Try it:
The line containing "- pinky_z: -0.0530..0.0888" marks the end: output every line of the data up to it, and that line too, exactly as written.

[Start of Attachment]

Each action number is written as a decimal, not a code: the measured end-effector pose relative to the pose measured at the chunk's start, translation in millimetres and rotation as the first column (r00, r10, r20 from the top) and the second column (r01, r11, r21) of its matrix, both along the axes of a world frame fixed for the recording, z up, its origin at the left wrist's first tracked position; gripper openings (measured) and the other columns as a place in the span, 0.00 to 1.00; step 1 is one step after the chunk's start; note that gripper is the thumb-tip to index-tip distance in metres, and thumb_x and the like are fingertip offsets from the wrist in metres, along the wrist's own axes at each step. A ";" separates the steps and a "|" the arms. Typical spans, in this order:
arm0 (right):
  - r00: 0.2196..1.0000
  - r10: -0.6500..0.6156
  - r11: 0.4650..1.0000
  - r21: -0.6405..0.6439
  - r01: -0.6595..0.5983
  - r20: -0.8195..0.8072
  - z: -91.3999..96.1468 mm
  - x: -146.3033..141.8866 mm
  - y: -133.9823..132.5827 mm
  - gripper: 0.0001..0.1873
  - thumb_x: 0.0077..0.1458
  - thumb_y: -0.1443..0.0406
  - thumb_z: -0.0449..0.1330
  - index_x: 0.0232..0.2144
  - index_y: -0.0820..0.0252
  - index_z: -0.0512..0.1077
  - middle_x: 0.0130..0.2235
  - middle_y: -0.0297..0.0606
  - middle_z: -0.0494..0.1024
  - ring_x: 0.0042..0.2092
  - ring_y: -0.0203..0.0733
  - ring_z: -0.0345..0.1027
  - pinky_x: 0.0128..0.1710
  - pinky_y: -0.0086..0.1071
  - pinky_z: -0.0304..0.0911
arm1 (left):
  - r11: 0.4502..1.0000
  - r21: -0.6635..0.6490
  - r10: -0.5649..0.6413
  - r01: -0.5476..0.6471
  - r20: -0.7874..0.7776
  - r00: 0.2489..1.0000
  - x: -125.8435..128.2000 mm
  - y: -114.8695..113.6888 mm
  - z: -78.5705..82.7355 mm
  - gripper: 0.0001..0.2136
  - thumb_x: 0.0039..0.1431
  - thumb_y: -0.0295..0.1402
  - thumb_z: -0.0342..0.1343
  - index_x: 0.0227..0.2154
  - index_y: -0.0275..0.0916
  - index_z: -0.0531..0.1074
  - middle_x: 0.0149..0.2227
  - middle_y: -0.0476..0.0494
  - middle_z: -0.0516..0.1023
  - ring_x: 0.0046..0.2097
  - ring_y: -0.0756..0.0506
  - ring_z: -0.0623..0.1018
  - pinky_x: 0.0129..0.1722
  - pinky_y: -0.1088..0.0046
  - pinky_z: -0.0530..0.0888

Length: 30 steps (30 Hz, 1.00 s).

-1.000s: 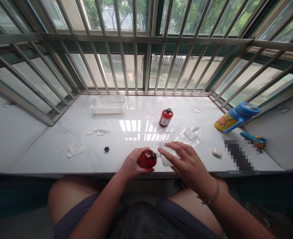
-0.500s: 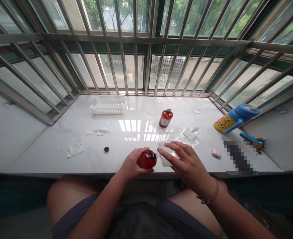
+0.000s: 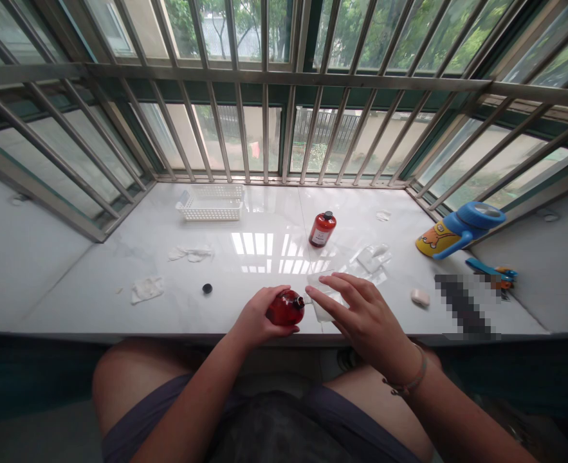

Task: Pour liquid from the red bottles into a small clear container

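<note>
In the head view, my left hand [image 3: 253,319] is wrapped round a red see-through bottle [image 3: 284,312] without a cap. The bottle lies tilted, its dark open neck pointing right. My right hand [image 3: 361,305] grips a clear container [image 3: 323,307] with whitish contents, its fingers stretched over the front. The container's narrow ribbed neck [image 3: 307,299] meets the red bottle's mouth. Whether one neck sits inside the other I cannot tell. A black cap [image 3: 207,289] rests on the counter left of my left hand.
Behind my hands stands a capped red bottle [image 3: 322,230]. Clear plastic wrapping [image 3: 373,258], a pinkish lump [image 3: 419,298] and a blue-yellow flask [image 3: 460,230] are at right. Crumpled tissues [image 3: 147,290] and a white basket [image 3: 211,212] sit left. Window bars [image 3: 284,78] edge the white counter [image 3: 95,283].
Both hands keep their hold and the two necks stay together. The whole view has shifted very slightly; nothing else has visibly moved.
</note>
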State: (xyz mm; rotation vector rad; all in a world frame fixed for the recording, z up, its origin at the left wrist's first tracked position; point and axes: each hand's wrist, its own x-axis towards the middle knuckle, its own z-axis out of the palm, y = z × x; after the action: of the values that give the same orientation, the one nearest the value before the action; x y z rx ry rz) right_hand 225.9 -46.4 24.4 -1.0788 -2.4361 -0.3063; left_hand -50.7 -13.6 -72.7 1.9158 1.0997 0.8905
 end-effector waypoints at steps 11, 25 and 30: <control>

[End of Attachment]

Result below:
Each action number is written as a decimal, not a code: the measured end-effector pose relative to the pose measured at the chunk's start, translation in millimetres and rotation as the first column (r00, r10, r20 from the top) and the second column (r01, r11, r21) of its matrix, both along the axes of a world frame fixed for the recording, z up, its origin at the left wrist's first tracked position; gripper openings (measured) and the other columns as a place in the span, 0.00 to 1.00; step 1 is one step after the chunk's start; note that gripper is the thumb-tip to index-tip distance in metres, and thumb_x and the like are fingertip offsets from the wrist in metres, along the wrist's own axes at each step. A ";" separates the steps and a "|" the arms. Typical spans, in this order:
arm0 (right):
  - r00: 0.2196..1.0000
  - r10: -0.6500..0.6156
  - r11: 0.4650..1.0000
  - r21: -0.6405..0.6439
  - r01: -0.6595..0.5983
  - r20: -0.8195..0.8072
  - z: -91.3999..96.1468 mm
  - x: -146.3033..141.8866 mm
  - y: -133.9823..132.5827 mm
  - gripper: 0.0001..0.1873
  - thumb_x: 0.0077..0.1458
  - thumb_y: -0.1443..0.0406
  - thumb_z: -0.0449..0.1330
  - index_x: 0.0232..0.2144
  - index_y: -0.0820..0.0252
  - index_z: -0.0512..0.1077
  - middle_x: 0.0130..0.2235
  - middle_y: -0.0297..0.0606
  - middle_z: -0.0494..0.1024
  - ring_x: 0.0042..0.2092
  - ring_y: -0.0203..0.0733
  - ring_z: -0.0345..0.1027
  - pinky_x: 0.0128..0.1710
  - pinky_y: -0.0086..0.1071
  - pinky_z: -0.0304..0.0911
arm1 (left):
  - r11: 0.4502..1.0000
  - r21: -0.6635..0.6490
  - r10: -0.5649..0.6413
  - r01: -0.5476..0.6471
  - r20: -0.7874..0.7776
  - r00: 0.2489..1.0000
  - x: -125.8435..128.2000 mm
  - y: -114.8695..113.6888 mm
  - z: -78.5705..82.7355 mm
  - gripper: 0.0001..0.2136
  - thumb_x: 0.0039..0.1431
  - thumb_y: -0.0295..0.1402
  - thumb_z: -0.0342..0.1343
  - index_x: 0.0227..0.2154
  - index_y: -0.0275..0.0916
  - index_z: -0.0531..0.1074
  - middle_x: 0.0149..0.2227
  - middle_y: -0.0476..0.0494
  - middle_z: -0.0516..0.1023
  - ring_x: 0.0046..0.2097
  - ring_y: -0.0756..0.0506
  - ring_z: -0.0623..0.1018
  - pinky_x: 0.0129..0.1722
  - pinky_y: -0.1088..0.0046
  - pinky_z: -0.0530..0.0888

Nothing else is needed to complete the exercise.